■ WHAT YOU ARE ASKED TO DO
A word-for-word copy of the records that follow is needed, with every picture omitted.

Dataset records
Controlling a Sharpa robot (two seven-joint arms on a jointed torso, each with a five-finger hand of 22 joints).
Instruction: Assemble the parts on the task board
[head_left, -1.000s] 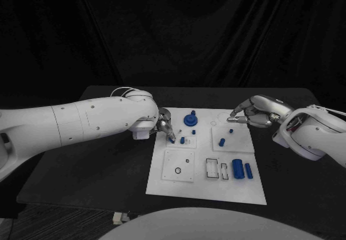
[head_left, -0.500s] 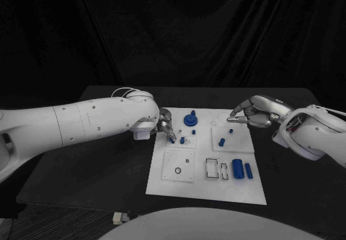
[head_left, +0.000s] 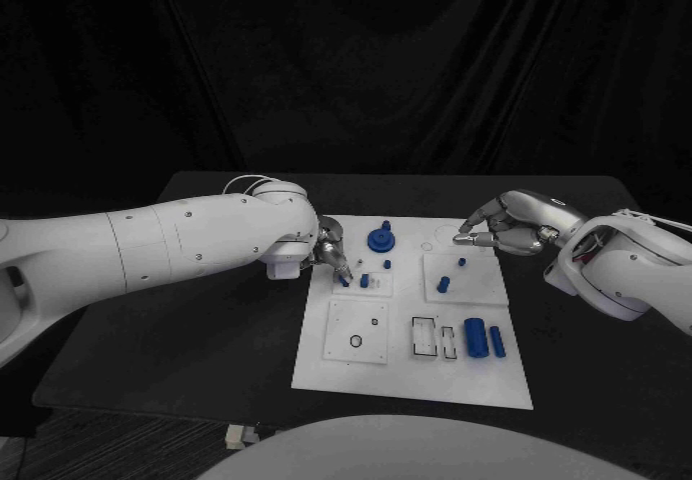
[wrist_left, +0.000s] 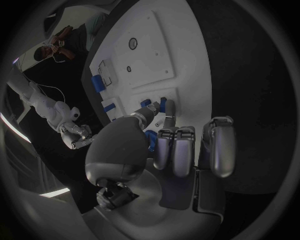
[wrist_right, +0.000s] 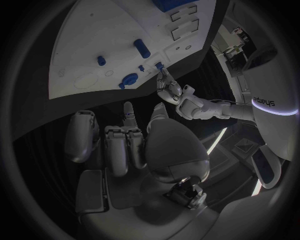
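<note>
- The left hand (head_left: 329, 255) is at the left edge of the task board (head_left: 411, 385), about midway between the board's far and near edges. Its fingers (wrist_left: 164, 107) reach down to a small blue peg (head_left: 343, 281) standing in the board's left-middle plate. A fingertip touches or nearly touches the peg; I cannot tell whether it is pinched. The other fingers are curled in beside the palm.
- That low, tip-first pose looks meant for seating or steadying the peg in its hole, with a second blue peg (head_left: 365, 280) standing just beside it.
- The right hand (head_left: 508, 226) hovers over the board's far right corner. Its thumb and a finger meet at the tips, possibly pinching something too small to see; I cannot tell. It appears to be waiting.
- Beyond the fingers, a round blue knob (head_left: 381, 238) stands near the far edge, between the hands.
- Two blue pieces (head_left: 446, 284) stand on the right-middle plate.
- Blue cylinders (head_left: 476, 336) lie near the near right corner, well apart from both hands, on the black surface (head_left: 188, 340).
</note>
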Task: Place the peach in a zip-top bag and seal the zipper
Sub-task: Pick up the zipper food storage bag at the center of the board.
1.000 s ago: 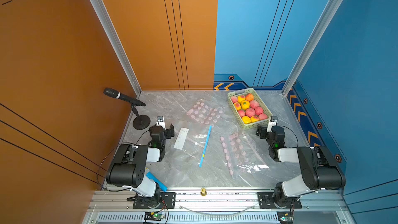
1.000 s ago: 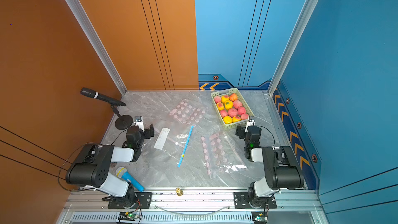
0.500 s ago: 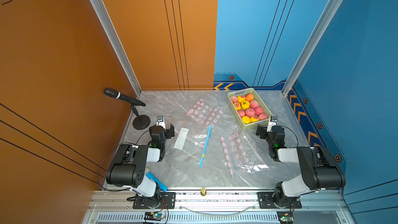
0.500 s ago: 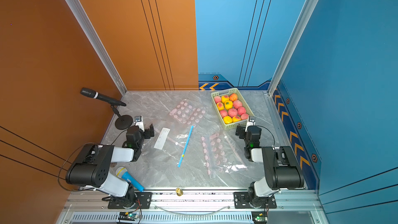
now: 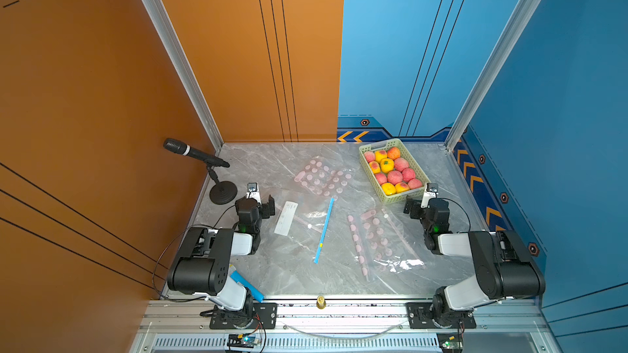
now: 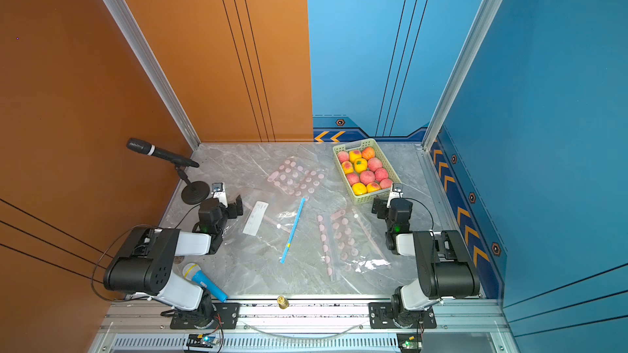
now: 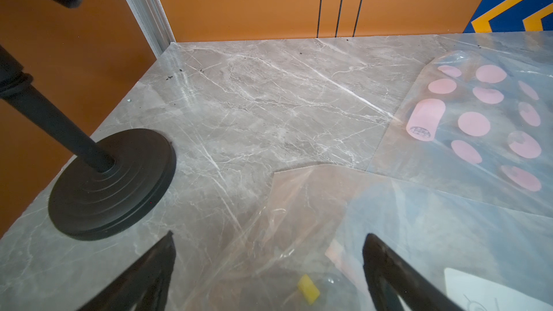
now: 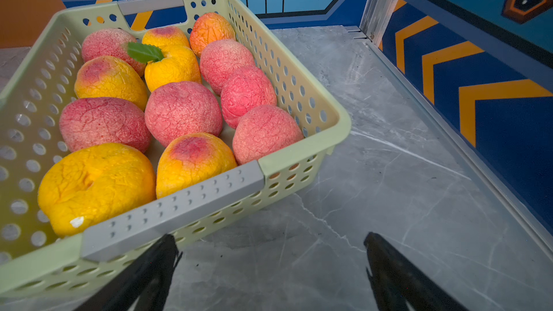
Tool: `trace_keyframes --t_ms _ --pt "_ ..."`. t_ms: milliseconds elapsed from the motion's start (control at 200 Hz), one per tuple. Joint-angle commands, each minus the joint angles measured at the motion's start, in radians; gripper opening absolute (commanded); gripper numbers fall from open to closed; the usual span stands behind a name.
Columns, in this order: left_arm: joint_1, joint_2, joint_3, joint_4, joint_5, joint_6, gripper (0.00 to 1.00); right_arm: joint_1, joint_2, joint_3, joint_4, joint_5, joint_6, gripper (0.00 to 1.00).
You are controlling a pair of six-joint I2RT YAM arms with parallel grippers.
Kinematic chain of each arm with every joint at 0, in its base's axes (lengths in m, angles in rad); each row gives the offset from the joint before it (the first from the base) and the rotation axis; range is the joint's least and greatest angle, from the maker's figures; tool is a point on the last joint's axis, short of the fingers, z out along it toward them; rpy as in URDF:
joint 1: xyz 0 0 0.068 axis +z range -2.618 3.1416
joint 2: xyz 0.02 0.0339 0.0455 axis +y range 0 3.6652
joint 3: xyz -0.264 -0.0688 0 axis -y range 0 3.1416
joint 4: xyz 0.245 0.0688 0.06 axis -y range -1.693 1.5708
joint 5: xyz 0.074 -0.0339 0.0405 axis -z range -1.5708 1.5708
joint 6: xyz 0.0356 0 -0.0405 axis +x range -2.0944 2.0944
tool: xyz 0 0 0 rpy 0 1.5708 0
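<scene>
Several peaches [image 5: 394,176] [image 6: 367,177] [image 8: 182,112], pink and yellow, fill a pale green basket [image 5: 365,164] [image 6: 339,168] [image 8: 173,201] at the far right. A clear zip-top bag [image 5: 306,232] [image 6: 272,232] [image 7: 299,219] with a blue zipper strip [image 5: 324,229] lies flat mid-table. My left gripper [image 5: 261,202] [image 6: 231,203] [image 7: 269,236] is open just left of that bag, its jaws over the bag's corner. My right gripper [image 5: 419,202] [image 6: 385,203] [image 8: 269,236] is open and empty over bare table at the basket's near corner.
Two pink-dotted bags lie flat, one at the far middle [image 5: 321,176] [image 7: 478,121], one at the near right [image 5: 373,239]. A white card [image 5: 286,218] rests by the clear bag. A microphone stand [image 5: 222,191] [image 7: 110,183] is at the far left, a blue microphone [image 6: 204,281] near the left arm's base.
</scene>
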Motion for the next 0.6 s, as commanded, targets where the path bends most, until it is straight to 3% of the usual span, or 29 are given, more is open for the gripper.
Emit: trace_keyframes --t_ms 0,195,365,431,596 --pt "0.011 -0.028 -0.036 0.077 0.001 -0.004 0.98 0.003 -0.002 0.028 0.019 0.018 -0.007 1.00" --pt "-0.001 -0.217 -0.074 -0.011 -0.078 -0.015 0.98 -0.005 -0.125 0.023 -0.077 0.029 0.008 1.00" --pt "-0.051 -0.417 -0.010 -0.324 -0.093 -0.064 0.98 -0.005 -0.292 0.025 -0.211 0.100 0.036 1.00" --pt "-0.081 -0.470 0.060 -0.522 -0.102 -0.122 0.98 -0.005 -0.364 0.030 -0.281 0.124 0.054 1.00" --pt "-0.290 -0.490 0.200 -0.822 -0.212 -0.227 0.98 0.010 -0.501 0.093 -0.525 0.191 0.113 1.00"
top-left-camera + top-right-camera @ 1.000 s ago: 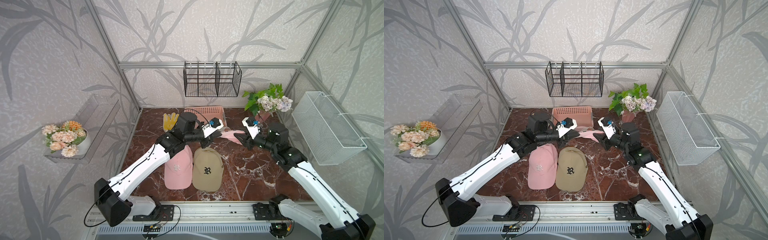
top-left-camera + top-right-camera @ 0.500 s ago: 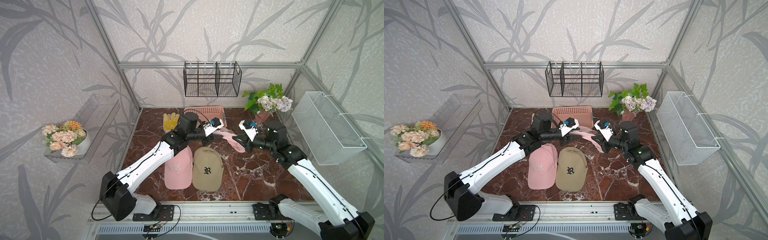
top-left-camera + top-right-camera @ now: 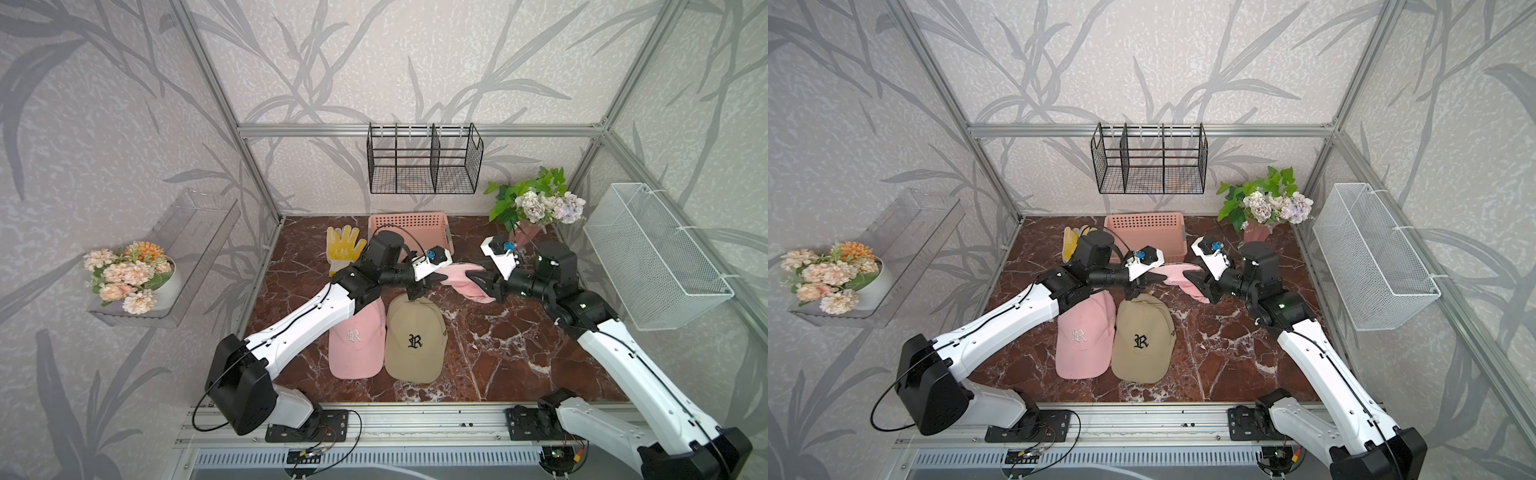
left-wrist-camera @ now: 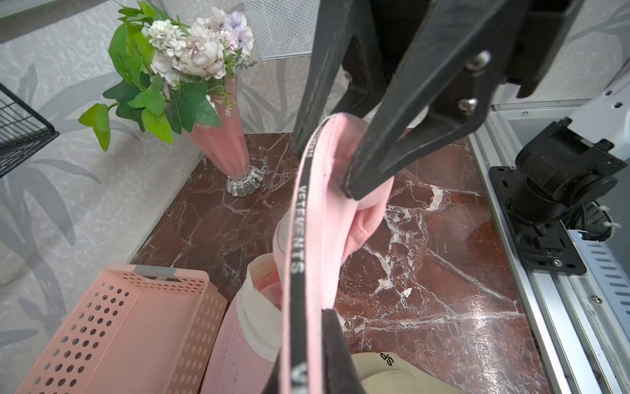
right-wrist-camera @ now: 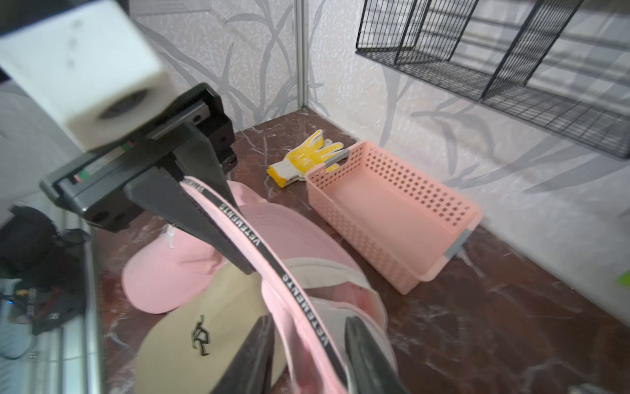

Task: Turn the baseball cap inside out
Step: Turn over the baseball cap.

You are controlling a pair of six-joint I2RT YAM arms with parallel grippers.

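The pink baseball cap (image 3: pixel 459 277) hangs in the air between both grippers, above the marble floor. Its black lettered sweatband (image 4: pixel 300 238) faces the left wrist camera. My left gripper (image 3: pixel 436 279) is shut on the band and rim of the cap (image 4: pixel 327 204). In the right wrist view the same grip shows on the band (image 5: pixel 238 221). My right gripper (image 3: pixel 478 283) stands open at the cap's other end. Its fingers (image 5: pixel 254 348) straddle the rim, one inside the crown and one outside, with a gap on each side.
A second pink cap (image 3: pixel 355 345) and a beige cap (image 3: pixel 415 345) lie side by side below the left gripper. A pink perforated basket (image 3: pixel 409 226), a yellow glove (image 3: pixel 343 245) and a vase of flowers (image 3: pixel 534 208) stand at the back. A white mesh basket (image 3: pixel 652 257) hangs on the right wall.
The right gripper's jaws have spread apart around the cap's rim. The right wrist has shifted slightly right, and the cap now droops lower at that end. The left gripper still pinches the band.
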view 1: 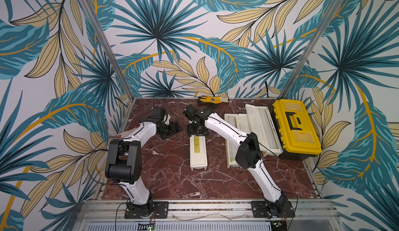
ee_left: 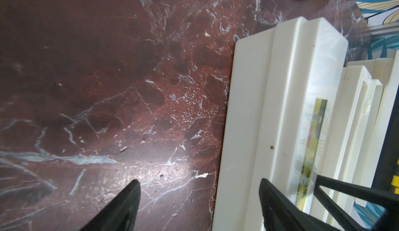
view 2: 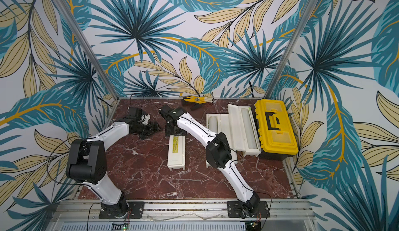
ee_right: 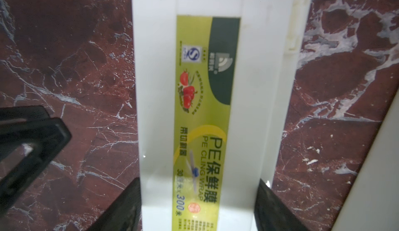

■ RESULT OF THIS TASK
Controlling a Sharpa robot (two seven-joint arms on a jointed torso, each with a five-finger hand of 22 joints).
Instruction: Assemble the parts on the task board
[head_left, -1.000s] 
[head_left, -0.500s] 
[head_left, +0.000s] 
[wrist_left, +0.000s] 
[wrist_right, +0.000s] 
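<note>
- The left hand (head_left: 329, 255) is at the left edge of the task board (head_left: 411, 385), about midway between the board's far and near edges. Its fingers (wrist_left: 164, 107) reach down to a small blue peg (head_left: 343, 281) standing in the board's left-middle plate. A fingertip touches or nearly touches the peg; I cannot tell whether it is pinched. The other fingers are curled in beside the palm.
- That low, tip-first pose looks meant for seating or steadying the peg in its hole, with a second blue peg (head_left: 365, 280) standing just beside it.
- The right hand (head_left: 508, 226) hovers over the board's far right corner. Its thumb and a finger meet at the tips, possibly pinching something too small to see; I cannot tell. It appears to be waiting.
- Beyond the fingers, a round blue knob (head_left: 381, 238) stands near the far edge, between the hands.
- Two blue pieces (head_left: 446, 284) stand on the right-middle plate.
- Blue cylinders (head_left: 476, 336) lie near the near right corner, well apart from both hands, on the black surface (head_left: 188, 340).
</note>
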Task: Place the peach in a zip-top bag and seal the zipper
Sub-task: Pick up the zipper food storage bag at the center of the board.
1.000 s ago: 
1.000 s ago: 
0.500 s ago: 
0.500 s ago: 
now: 
now: 
now: 
now: 
Tool: `trace_keyframes --t_ms _ --pt "_ ..."`. t_ms: milliseconds elapsed from the motion's start (control at 200 Hz), one per tuple. Joint-angle commands, each minus the joint angles measured at the motion's start, in radians; gripper opening absolute (commanded); gripper numbers fall from open to closed; the usual span stands behind a name.
Columns, in this order: left_arm: joint_1, joint_2, joint_3, joint_4, joint_5, joint_6, gripper (0.00 to 1.00); right_arm: joint_1, joint_2, joint_3, joint_4, joint_5, joint_6, gripper (0.00 to 1.00).
You are controlling a pair of six-joint I2RT YAM arms with parallel grippers.
Kinematic chain of each arm with every joint at 0, in its base's axes (lengths in m, angles in rad); each row gives the offset from the joint before it (the first from the base) and the rotation axis; range is the joint's least and greatest angle, from the maker's figures; tool is a point on the last joint's axis, short of the fingers, z out along it toward them; rpy as in URDF:
joint 1: xyz 0 0 0.068 axis +z range -2.618 3.1416
joint 2: xyz 0.02 0.0339 0.0455 axis +y range 0 3.6652
joint 3: xyz -0.264 -0.0688 0 axis -y range 0 3.1416
joint 4: xyz 0.245 0.0688 0.06 axis -y range -1.693 1.5708
joint 5: xyz 0.074 -0.0339 0.0405 axis -z range -1.5708 1.5708
joint 6: xyz 0.0356 0 -0.0405 axis +x range -2.0944 2.0944
tool: xyz 0 0 0 rpy 0 1.5708 0
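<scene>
Several peaches [image 5: 394,176] [image 6: 367,177] [image 8: 182,112], pink and yellow, fill a pale green basket [image 5: 365,164] [image 6: 339,168] [image 8: 173,201] at the far right. A clear zip-top bag [image 5: 306,232] [image 6: 272,232] [image 7: 299,219] with a blue zipper strip [image 5: 324,229] lies flat mid-table. My left gripper [image 5: 261,202] [image 6: 231,203] [image 7: 269,236] is open just left of that bag, its jaws over the bag's corner. My right gripper [image 5: 419,202] [image 6: 385,203] [image 8: 269,236] is open and empty over bare table at the basket's near corner.
Two pink-dotted bags lie flat, one at the far middle [image 5: 321,176] [image 7: 478,121], one at the near right [image 5: 373,239]. A white card [image 5: 286,218] rests by the clear bag. A microphone stand [image 5: 222,191] [image 7: 110,183] is at the far left, a blue microphone [image 6: 204,281] near the left arm's base.
</scene>
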Motion for the next 0.6 s, as commanded, targets where the path bends most, until it is straight to 3% of the usual span, or 29 are given, more is open for the gripper.
Emit: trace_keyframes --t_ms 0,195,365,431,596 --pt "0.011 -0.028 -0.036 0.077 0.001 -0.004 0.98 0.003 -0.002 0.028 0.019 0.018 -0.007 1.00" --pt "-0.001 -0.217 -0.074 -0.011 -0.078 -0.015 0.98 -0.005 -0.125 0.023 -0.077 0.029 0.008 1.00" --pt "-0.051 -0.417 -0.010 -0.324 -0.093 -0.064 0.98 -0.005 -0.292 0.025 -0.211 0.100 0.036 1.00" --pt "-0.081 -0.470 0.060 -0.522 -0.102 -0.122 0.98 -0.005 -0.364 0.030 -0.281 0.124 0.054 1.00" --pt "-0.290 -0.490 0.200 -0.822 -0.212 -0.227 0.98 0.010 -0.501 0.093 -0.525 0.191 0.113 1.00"
top-left-camera + top-right-camera @ 1.000 s ago: 
top-left-camera + top-right-camera @ 0.500 s ago: 
top-left-camera + top-right-camera @ now: 
left-wrist-camera @ now: 
right-wrist-camera @ now: 

Task: Turn the baseball cap inside out
Step: Turn over the baseball cap.

You are controlling a pair of six-joint I2RT YAM arms with parallel grippers.

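The pink baseball cap (image 3: pixel 459 277) hangs in the air between both grippers, above the marble floor. Its black lettered sweatband (image 4: pixel 300 238) faces the left wrist camera. My left gripper (image 3: pixel 436 279) is shut on the band and rim of the cap (image 4: pixel 327 204). In the right wrist view the same grip shows on the band (image 5: pixel 238 221). My right gripper (image 3: pixel 478 283) stands open at the cap's other end. Its fingers (image 5: pixel 254 348) straddle the rim, one inside the crown and one outside, with a gap on each side.
A second pink cap (image 3: pixel 355 345) and a beige cap (image 3: pixel 415 345) lie side by side below the left gripper. A pink perforated basket (image 3: pixel 409 226), a yellow glove (image 3: pixel 343 245) and a vase of flowers (image 3: pixel 534 208) stand at the back. A white mesh basket (image 3: pixel 652 257) hangs on the right wall.
The right gripper's jaws have spread apart around the cap's rim. The right wrist has shifted slightly right, and the cap now droops lower at that end. The left gripper still pinches the band.
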view 1: 
ee_left: 
view 2: 
ee_right: 

The given output is complete.